TASK REQUIREMENTS: The full listing must be reproduced exactly as given.
-------- INFORMATION SHOWN --------
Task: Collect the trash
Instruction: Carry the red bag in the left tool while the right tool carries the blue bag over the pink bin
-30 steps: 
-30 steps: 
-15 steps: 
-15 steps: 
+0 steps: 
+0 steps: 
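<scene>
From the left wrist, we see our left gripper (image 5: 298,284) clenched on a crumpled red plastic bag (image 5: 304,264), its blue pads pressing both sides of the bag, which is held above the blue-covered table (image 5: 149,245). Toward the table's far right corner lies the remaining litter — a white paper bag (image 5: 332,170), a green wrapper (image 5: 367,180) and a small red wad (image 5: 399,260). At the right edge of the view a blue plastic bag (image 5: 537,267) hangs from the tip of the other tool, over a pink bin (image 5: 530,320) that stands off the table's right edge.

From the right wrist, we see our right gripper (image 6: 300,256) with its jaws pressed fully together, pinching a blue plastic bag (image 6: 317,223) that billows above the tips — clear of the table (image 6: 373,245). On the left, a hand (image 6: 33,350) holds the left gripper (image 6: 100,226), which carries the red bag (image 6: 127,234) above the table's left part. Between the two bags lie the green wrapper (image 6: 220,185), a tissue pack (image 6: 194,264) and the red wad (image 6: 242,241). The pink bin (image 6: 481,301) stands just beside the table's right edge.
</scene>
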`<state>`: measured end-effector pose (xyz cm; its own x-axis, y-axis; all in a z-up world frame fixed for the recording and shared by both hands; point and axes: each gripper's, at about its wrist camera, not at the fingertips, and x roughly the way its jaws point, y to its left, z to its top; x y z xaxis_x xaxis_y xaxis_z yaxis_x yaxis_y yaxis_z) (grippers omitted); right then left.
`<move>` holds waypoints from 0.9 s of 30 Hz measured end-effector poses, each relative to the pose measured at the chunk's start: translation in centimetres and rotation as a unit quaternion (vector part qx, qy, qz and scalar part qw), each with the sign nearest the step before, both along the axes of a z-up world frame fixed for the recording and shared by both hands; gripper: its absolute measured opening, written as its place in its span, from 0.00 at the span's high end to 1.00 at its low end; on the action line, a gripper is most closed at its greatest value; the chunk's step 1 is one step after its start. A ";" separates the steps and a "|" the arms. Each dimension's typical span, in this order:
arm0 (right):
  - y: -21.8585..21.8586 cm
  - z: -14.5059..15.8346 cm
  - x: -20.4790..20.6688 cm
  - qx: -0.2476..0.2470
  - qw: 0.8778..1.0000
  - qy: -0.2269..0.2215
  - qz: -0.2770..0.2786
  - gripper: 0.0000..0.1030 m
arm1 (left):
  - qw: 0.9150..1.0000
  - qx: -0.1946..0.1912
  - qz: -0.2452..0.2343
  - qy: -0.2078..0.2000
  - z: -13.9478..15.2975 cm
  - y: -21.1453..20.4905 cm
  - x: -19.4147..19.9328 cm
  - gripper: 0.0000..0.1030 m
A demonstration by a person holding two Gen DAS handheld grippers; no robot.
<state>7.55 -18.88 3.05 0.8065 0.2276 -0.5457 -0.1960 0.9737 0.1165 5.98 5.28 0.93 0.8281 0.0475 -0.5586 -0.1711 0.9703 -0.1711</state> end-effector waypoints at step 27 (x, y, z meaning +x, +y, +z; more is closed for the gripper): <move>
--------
RESPONSE TO THE TASK:
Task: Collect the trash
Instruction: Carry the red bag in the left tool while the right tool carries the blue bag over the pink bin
-30 steps: 
-30 steps: 
-15 steps: 
-15 steps: 
+0 steps: 
+0 steps: 
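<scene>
From the left wrist, we see our left gripper (image 5: 298,284) clenched on a crumpled red plastic bag (image 5: 304,264), its blue pads pressing both sides of the bag, which is held above the blue-covered table (image 5: 149,245). Toward the table's far right corner lies the remaining litter — a white paper bag (image 5: 332,170), a green wrapper (image 5: 367,180) and a small red wad (image 5: 399,260). At the right edge of the view a blue plastic bag (image 5: 537,267) hangs from the tip of the other tool, over a pink bin (image 5: 530,320) that stands off the table's right edge.

From the right wrist, we see our right gripper (image 6: 300,256) with its jaws pressed fully together, pinching a blue plastic bag (image 6: 317,223) that billows above the tips — clear of the table (image 6: 373,245). On the left, a hand (image 6: 33,350) holds the left gripper (image 6: 100,226), which carries the red bag (image 6: 127,234) above the table's left part. Between the two bags lie the green wrapper (image 6: 220,185), a tissue pack (image 6: 194,264) and the red wad (image 6: 242,241). The pink bin (image 6: 481,301) stands just beside the table's right edge.
</scene>
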`<state>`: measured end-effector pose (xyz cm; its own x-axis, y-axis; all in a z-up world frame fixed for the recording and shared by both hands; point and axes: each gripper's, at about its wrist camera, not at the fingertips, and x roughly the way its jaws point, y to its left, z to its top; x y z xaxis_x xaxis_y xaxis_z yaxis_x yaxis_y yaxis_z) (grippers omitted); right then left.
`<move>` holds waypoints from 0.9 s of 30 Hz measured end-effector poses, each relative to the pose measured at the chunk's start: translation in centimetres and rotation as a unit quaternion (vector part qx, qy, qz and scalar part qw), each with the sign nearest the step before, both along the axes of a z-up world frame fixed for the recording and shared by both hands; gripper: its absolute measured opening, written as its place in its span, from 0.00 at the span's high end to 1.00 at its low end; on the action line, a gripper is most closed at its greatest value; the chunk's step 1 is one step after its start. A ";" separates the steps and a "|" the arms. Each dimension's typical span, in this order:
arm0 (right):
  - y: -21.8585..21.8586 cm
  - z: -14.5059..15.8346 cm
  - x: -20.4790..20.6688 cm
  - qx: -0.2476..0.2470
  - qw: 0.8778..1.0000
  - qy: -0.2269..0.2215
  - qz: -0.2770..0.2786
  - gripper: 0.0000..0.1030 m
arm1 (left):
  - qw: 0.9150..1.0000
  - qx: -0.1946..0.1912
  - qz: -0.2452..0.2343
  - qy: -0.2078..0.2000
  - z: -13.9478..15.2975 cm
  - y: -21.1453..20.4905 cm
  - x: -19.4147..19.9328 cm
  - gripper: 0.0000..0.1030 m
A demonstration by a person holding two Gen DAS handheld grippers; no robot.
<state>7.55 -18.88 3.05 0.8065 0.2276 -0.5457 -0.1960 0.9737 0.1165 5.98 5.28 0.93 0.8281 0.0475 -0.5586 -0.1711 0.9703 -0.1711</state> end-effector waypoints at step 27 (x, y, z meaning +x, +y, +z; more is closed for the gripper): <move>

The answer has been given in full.